“For me personally, I like the idea of them not having a chance at all to return it,” Blankenship said. “When I do happen to get a touchback, it’s a sigh of relief for me. I’m just allowing our defense a guaranteed number of yards to work with when they come out on the field. I’ve been doing a pretty good job of keeping other teams in the end zone so far.”
Blankenship has at least five touchbacks in every game this season except at Notre Dame, when he posted one. He had a season-high eight against Missouri and has an average of six in SEC games. If that trajectory maintains, it would shatter Butler’s best.
“More times than not I know as soon as it comes off my foot whether or not it’s going to be a touchback,” Blankenship said. “There are times I know it’s going to be clear out of the end zone. Most of the time you’ve got to wait until it hits the apex or starts to come down before you realize whether I hit it really solid.”
As for field-goal kicking, Blankenship has been about as reliable as they come. He’s made 10 of 11 attempts, with the lone miss in South Bend. Blankenship, like much of the team, is in the midst of a career-year.

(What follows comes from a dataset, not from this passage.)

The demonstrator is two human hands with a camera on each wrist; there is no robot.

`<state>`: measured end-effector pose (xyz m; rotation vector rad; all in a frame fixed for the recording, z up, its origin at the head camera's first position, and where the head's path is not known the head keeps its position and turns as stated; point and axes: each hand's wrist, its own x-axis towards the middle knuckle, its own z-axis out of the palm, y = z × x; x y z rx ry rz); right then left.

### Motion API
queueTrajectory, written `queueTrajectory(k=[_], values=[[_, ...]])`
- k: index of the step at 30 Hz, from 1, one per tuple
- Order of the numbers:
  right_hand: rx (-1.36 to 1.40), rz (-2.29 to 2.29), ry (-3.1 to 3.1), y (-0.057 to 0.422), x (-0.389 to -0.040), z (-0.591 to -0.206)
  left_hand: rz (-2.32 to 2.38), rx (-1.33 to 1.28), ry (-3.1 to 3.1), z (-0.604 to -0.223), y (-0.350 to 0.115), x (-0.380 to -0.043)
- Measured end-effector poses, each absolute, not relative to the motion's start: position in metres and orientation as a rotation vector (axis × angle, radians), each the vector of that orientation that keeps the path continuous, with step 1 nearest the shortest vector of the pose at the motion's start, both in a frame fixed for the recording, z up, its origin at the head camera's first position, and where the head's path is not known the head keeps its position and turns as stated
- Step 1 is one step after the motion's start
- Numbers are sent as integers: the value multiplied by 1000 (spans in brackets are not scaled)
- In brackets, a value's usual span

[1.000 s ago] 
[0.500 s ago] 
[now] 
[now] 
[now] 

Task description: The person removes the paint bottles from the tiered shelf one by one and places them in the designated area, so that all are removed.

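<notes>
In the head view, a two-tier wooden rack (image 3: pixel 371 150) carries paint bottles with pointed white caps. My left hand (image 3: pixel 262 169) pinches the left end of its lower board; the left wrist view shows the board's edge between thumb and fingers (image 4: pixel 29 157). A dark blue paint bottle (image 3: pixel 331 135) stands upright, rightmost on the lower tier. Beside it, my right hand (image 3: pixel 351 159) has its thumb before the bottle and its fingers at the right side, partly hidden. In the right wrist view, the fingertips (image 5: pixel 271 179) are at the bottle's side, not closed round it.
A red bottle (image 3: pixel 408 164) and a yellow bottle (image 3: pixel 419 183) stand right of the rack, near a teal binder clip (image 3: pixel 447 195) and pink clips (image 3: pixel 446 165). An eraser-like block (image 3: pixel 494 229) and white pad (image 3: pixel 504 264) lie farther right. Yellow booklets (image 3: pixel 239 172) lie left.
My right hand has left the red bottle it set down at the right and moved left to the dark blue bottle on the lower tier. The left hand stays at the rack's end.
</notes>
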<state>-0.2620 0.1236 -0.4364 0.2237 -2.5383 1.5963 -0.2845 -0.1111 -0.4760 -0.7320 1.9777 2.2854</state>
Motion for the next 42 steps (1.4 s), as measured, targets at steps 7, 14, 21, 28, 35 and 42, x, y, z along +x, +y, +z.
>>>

Blankenship is significantly leaner and stronger than when he arrived on campus, he confirmed. Working with Butler, a UGA special-teams coach, and his father, Ken Blankenship, has gone a long way, he said.
Jumping from a 38 percent touchback rate to 74 percent in one season is a rare feat. And that’s part of what earned the walk-on a scholarship.
Ken Blankenship went public in his criticism of coach Kirby Smart for not rewarding his son with a scholarship. He questioned why Rodrigo would stay in the program.
That was in January. Then came the game against the Fighting Irish on Sept. 9. Blankenship clinched kickoff duties, fending off David Marvin, and notched the game-winner against a potential playoff team. Notre Dame hasn’t lost since that 20-19 defeat.
Smart told Georgia players after the game that Blankenship received a scholarship, to the cheers of his teammates.
“It’s a dream come true since the day I committed here the December of my senior year,” he said afterward. “It’s been a dream to play for the University of Georgia on scholarship. Now it’s coming to fruition.”
From walk-on to scholarship to the record books: Blankenship wasn’t aware he was kicking down the door of history, but he wouldn’t mind being etched in glory, even if it’s for something that’s minor to the casual fan.
“It’d be nice to get it,” he said. “But, at the end of the day, I’m trying to get as many touchbacks as I can, to be the best asset I can be for this team. Any records I can get along the way are just icing on the cake.”